From the listing below, copy only the lines from the line that contains "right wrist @" to the line that contains "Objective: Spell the", counting those two lines as part of the copy.

* RECORDED DATA *
+--

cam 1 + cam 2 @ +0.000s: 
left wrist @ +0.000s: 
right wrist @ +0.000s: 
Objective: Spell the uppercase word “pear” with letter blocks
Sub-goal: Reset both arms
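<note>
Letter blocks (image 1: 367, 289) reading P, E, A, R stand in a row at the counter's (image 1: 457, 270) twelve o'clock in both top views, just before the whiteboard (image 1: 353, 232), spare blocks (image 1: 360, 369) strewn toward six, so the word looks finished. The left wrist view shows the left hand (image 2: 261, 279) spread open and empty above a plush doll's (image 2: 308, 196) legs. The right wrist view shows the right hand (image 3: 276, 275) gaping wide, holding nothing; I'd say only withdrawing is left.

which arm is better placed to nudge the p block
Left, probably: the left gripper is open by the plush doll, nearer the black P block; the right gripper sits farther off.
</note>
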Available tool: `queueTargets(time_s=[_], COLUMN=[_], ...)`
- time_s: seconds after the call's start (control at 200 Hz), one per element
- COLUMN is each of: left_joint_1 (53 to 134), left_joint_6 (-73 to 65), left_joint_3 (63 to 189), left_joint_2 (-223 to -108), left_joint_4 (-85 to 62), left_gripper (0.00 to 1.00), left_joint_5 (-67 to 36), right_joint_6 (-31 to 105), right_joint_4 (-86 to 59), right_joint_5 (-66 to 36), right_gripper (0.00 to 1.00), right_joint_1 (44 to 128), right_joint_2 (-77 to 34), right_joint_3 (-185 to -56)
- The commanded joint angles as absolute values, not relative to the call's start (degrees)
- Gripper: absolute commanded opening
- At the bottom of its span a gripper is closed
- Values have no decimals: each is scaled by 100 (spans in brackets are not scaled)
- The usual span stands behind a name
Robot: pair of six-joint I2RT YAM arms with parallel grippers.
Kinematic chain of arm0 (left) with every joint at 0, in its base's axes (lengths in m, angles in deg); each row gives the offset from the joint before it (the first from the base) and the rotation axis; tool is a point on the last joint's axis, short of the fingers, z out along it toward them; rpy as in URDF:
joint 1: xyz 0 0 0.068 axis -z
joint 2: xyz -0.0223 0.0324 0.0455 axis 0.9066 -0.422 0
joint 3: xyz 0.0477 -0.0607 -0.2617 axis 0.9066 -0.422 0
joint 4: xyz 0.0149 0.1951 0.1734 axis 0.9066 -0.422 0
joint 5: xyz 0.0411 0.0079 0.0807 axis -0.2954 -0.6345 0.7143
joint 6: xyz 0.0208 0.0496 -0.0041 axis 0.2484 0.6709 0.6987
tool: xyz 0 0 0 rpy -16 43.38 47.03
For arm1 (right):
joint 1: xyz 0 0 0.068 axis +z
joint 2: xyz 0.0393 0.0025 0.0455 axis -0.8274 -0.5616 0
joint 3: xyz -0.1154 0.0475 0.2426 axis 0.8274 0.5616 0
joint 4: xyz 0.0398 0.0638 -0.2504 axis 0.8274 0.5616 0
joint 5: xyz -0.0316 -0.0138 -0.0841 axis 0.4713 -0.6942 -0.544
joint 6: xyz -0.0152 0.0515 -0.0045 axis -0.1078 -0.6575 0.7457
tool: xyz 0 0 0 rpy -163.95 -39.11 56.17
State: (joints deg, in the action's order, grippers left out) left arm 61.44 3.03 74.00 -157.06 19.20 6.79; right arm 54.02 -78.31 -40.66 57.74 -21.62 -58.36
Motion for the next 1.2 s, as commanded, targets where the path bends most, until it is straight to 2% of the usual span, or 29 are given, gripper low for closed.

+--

* WRITTEN SOLUTION *
right wrist @ +0.000s: 
Objective: Spell the uppercase word “pear” with letter blocks

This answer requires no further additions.